Oggi l’80% degli organi prelevati con questa tecnica è utilizzabile grazie all’evoluzione delle macchine di perfusione, che consentono di “condizionare” l’organo migliorandone la funzionalità. Non solo: la tecnologia permette di trasformare un intervento da urgente a programmato, aumentando le possibilità di successo.

L’uso delle macchine di perfusione ha un altro effetto: offre tempo. Tempo ai medici per valutare, tempo ai pazienti per prepararsi, tempo alla rete sanitaria per organizzarsi. In un settore in cui le ore fanno la differenza tra la vita e la morte, è un cambio di paradigma.

Una sfida sociale
Il congresso Sito di Milano sarà il punto di incontro per specialisti e istituzioni. Ma la sfida, ammettono gli addetti ai lavori, non è solo medica. «Serve un cambio culturale che deve riguardare giovani e anziani», ribadisce De Carlis. Più consapevolezza, più dichiarazioni di volontà registrate, meno tabù intorno alla donazione.

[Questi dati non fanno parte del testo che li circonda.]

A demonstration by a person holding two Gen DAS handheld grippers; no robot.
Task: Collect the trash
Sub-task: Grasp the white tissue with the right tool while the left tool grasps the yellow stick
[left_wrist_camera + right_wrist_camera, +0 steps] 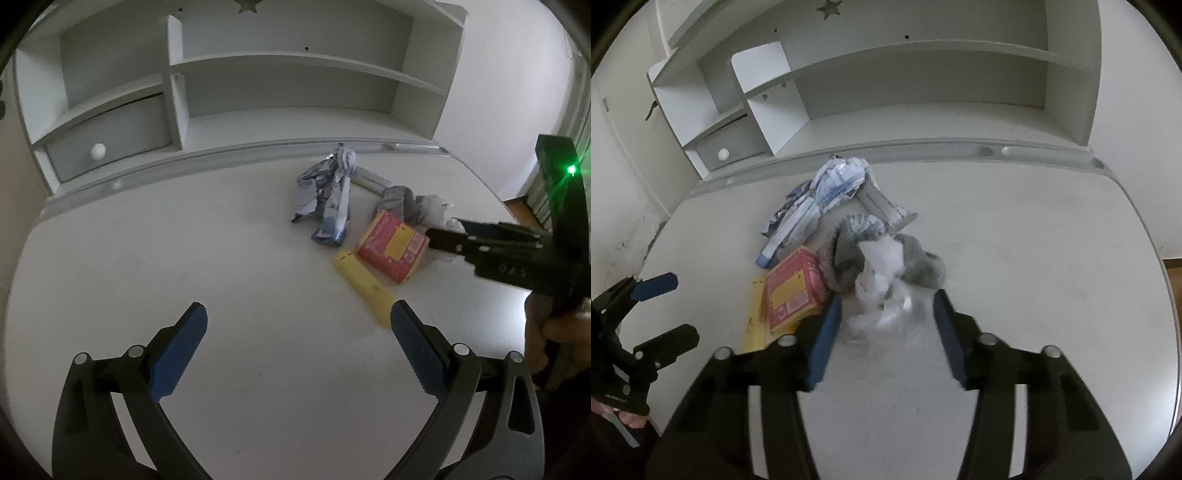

In un Paese che ha già ridotto la mortalità tra i pazienti in lista, il margine per migliorare resta ampio. I dati incoraggianti non bastano a sciogliere i nodi culturali. Perché dietro le statistiche ci sono vite salvate e vite che ancora attendono. E la differenza, spesso, dipende da una scelta individuale fatta in anticipo.